## What you need to do
Give a bare count of the lines with "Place" in the material below.
───── Information given ─────
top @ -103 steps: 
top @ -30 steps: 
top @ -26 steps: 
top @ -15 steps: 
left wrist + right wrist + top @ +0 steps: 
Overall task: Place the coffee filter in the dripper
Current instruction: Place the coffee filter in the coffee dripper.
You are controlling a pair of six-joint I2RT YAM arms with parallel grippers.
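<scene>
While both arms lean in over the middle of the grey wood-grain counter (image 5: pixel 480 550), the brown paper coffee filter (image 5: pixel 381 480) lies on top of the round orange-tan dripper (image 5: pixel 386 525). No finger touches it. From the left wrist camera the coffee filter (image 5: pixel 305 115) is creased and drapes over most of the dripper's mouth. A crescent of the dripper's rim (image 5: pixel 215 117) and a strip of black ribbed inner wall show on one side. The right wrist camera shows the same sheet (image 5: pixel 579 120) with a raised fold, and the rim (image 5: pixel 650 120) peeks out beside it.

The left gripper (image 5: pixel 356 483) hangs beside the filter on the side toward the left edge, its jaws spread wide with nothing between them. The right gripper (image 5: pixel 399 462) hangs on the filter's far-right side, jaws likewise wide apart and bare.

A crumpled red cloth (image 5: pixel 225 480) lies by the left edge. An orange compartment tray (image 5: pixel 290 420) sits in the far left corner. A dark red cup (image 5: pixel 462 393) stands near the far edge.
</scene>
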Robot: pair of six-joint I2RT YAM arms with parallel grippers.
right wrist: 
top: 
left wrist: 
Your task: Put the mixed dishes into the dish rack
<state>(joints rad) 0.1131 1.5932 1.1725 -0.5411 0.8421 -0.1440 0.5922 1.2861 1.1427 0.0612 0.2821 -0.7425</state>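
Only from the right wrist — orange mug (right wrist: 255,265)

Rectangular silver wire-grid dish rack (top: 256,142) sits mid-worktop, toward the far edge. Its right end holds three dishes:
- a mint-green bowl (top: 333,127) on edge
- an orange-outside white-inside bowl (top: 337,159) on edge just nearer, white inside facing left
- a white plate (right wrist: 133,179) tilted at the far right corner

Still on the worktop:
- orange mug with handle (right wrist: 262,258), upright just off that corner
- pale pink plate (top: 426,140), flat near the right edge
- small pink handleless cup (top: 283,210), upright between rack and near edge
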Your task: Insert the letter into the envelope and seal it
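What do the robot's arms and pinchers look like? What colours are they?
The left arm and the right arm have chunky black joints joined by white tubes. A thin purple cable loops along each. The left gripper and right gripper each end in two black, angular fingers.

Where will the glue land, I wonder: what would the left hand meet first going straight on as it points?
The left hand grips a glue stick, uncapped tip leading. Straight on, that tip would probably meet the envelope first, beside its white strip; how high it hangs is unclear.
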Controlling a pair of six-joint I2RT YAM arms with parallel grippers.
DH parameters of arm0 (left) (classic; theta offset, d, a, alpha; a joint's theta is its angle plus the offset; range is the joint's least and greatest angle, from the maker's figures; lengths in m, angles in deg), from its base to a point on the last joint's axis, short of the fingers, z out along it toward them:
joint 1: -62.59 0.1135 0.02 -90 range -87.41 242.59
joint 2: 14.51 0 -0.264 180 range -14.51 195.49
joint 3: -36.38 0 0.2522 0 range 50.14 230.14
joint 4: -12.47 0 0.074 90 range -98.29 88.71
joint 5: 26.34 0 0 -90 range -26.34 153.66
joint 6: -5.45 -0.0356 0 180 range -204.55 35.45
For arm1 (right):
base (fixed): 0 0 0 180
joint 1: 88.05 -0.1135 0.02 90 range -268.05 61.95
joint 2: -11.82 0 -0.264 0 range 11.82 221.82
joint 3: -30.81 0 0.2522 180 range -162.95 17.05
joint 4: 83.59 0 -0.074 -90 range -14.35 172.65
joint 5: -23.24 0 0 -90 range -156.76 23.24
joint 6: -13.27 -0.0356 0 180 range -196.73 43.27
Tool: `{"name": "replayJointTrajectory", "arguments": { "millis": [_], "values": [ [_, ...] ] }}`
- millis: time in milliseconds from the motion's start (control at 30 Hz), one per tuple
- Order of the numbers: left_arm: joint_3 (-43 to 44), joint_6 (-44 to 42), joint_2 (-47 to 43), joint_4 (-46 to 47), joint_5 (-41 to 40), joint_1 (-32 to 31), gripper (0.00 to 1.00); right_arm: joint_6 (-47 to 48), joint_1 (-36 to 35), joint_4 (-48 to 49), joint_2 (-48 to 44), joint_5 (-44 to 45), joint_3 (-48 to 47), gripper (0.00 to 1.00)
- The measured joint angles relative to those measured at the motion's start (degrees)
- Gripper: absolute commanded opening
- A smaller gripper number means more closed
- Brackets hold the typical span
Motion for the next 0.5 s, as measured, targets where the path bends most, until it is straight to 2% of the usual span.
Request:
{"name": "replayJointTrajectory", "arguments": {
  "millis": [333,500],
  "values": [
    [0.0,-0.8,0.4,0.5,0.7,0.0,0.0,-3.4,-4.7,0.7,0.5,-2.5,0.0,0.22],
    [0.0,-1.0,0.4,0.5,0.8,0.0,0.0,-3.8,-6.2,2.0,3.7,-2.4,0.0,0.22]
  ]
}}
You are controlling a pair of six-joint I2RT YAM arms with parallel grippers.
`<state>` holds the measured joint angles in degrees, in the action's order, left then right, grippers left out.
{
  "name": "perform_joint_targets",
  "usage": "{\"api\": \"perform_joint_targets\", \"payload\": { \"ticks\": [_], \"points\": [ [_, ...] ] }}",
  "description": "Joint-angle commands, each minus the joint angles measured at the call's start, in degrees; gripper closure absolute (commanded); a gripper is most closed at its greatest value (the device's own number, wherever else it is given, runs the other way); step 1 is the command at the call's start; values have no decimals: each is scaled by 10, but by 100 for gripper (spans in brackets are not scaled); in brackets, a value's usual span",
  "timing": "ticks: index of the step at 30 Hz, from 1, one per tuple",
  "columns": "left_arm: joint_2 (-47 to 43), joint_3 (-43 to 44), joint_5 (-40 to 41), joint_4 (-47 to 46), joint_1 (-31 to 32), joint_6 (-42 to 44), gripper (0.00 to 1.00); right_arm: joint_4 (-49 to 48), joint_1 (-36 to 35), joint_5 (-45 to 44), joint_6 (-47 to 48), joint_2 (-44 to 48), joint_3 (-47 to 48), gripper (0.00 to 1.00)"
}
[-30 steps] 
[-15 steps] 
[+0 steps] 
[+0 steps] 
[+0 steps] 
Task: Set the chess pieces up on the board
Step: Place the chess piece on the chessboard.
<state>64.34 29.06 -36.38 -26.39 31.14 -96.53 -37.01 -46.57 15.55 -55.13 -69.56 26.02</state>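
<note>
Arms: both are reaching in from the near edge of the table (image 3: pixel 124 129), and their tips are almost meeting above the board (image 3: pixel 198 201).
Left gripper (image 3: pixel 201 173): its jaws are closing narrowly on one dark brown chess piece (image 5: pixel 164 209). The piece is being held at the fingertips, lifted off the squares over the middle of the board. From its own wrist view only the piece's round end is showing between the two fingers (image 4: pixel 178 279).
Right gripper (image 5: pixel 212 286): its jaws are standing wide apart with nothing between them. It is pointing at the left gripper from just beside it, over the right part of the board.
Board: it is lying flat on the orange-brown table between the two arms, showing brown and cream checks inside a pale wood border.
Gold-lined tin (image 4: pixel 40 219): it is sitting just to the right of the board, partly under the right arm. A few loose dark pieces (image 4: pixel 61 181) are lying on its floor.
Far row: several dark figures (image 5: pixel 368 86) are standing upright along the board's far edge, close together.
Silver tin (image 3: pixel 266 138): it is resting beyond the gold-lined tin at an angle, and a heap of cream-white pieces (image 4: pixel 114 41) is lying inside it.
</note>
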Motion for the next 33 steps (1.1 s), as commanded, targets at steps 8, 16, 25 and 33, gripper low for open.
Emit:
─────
## Solution to the problem
3